City officials had worried that San Diego would lose state funding after voters overwhelmingly passed the anti-PLA initiative in 2012.
PLAs are seen by opponents as favoring organized labor, thereby raising project costs. Union supporters in Sacramento responded by passing legislation barring state financial help in cities that ban the agreements.
However, San Diego’s intitiative carried an exception that allows for PLAs when required by state law.
City Attorney Jan Goldsmith said the city’s legal argument was novel but convincing to state lawyers.
“The only threat was on the political side,” Goldsmith said. “Speaker Toni Atkins was able to keep Sacramento politics from being an obstacle.”
Atkins is a San Diego Democrat who leads the Assembly and is a former City Council member.
“This allowed our office and the state’s lawyers to resolve this on legal — not political — grounds,” Goldsmith said. “Having served in the Sacramento legislature, I know the value of what Toni Atkins did for San Diego.”

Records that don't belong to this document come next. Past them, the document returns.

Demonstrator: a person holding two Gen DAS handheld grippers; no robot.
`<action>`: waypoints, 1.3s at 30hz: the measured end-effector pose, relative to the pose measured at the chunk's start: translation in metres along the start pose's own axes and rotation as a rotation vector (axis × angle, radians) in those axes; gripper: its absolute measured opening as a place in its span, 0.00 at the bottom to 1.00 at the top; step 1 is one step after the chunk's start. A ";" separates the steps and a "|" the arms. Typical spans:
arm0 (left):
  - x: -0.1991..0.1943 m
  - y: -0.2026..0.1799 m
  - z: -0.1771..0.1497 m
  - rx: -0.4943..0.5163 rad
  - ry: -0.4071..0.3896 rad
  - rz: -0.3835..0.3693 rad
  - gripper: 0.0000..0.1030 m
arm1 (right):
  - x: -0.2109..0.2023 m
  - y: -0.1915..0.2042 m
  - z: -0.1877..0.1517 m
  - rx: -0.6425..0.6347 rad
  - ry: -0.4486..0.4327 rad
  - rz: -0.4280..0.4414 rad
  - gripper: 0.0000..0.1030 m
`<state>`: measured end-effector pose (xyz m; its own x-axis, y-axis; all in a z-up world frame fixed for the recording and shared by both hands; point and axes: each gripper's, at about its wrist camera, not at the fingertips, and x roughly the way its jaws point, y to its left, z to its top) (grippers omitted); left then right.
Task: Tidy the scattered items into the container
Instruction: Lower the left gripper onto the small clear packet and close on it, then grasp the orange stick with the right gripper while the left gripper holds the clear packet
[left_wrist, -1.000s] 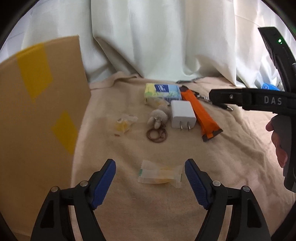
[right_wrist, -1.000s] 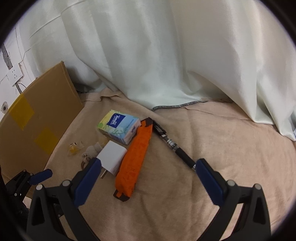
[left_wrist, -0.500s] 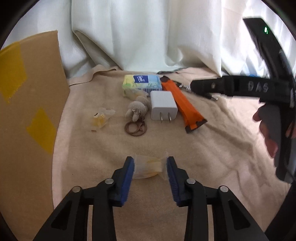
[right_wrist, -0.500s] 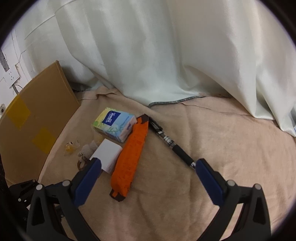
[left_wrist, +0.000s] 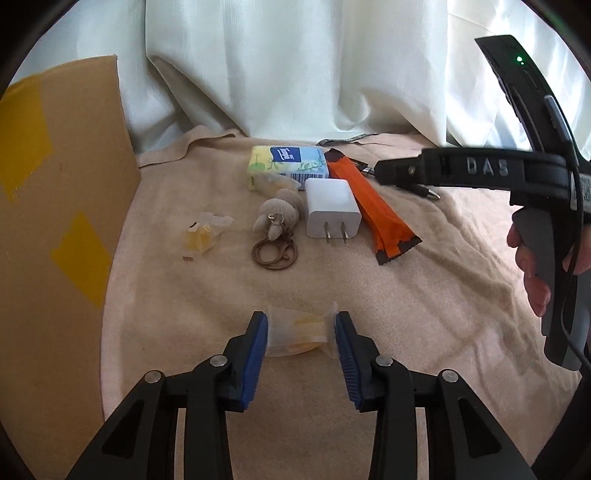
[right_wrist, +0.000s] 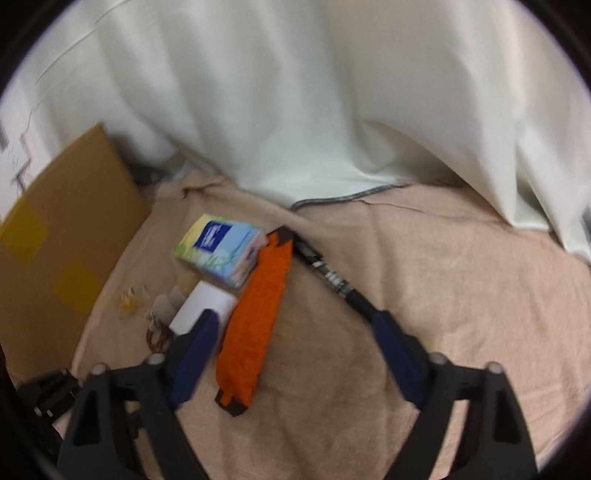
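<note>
While the left wrist view looks along a beige, nubby towel (left_wrist: 424, 306), the left gripper (left_wrist: 300, 334) has its 2 blue ribbed pads pressed on either end of a crinkly clear sachet (left_wrist: 300, 330) with yellow contents, nearer the camera than the white charger (left_wrist: 332, 212). That charger is a smooth rounded block with 2 metal prongs. Left of it lie a fuzzy beige keychain (left_wrist: 277, 218) and a second clear wrapper (left_wrist: 205, 234); behind it a soft tissue pack (left_wrist: 288, 164); right of it a flat orange packet (left_wrist: 373, 210). A cardboard panel (left_wrist: 59, 236) with yellow tape stands far left of the charger; its inside is hidden. Compared with 1 s ago, the jaws have narrowed from wide apart onto the sachet.

From the blurred right wrist view, the right gripper (right_wrist: 295, 354) hangs wide open above the orange packet (right_wrist: 256, 314) and a black pen (right_wrist: 332, 280), lower than before.
</note>
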<state>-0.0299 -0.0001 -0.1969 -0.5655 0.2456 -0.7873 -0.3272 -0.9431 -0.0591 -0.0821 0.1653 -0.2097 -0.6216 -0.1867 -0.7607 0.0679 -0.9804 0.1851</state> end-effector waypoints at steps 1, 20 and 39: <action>0.000 -0.001 0.000 0.005 -0.001 0.006 0.39 | 0.001 0.003 0.001 -0.015 0.007 0.010 0.77; -0.001 -0.005 -0.003 0.043 -0.022 0.008 0.40 | 0.025 0.013 -0.006 0.037 0.056 0.110 0.28; 0.000 -0.006 -0.003 0.026 -0.026 -0.002 0.35 | 0.023 0.015 -0.005 0.015 0.054 0.104 0.27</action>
<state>-0.0255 0.0047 -0.1983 -0.5841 0.2532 -0.7712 -0.3478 -0.9365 -0.0440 -0.0912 0.1463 -0.2280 -0.5691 -0.2904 -0.7693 0.1175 -0.9547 0.2734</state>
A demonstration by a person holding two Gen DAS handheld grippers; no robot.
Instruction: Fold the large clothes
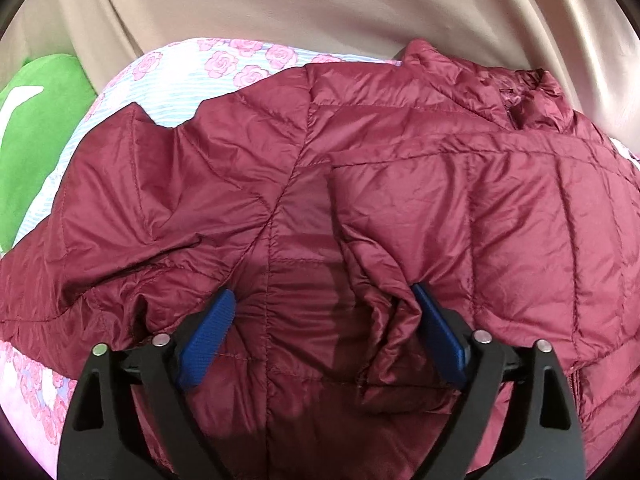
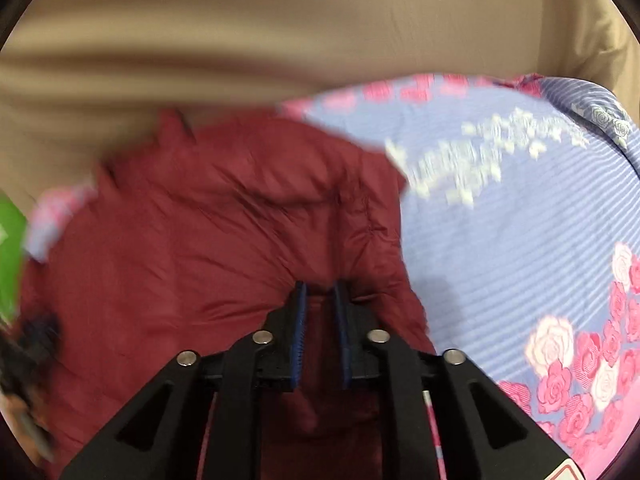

According to the City Attorney’s Office, inclusion on the list means San Diego can benefit from state programs and bond measures, including the Water Quality, Supply and Infrastructure Improvement Act of 2014, which voters approved last November. The measure provides $7.5 billion in funding for water projects that are part of a statewide, comprehensive water plan.
San Diego’s presence on the state eligibility list was in doubt as recently as last fall.
To be eligible for state funding, the cities also had to comply with the state’s prevailing wage and apprenticeship requirements on all public works projects.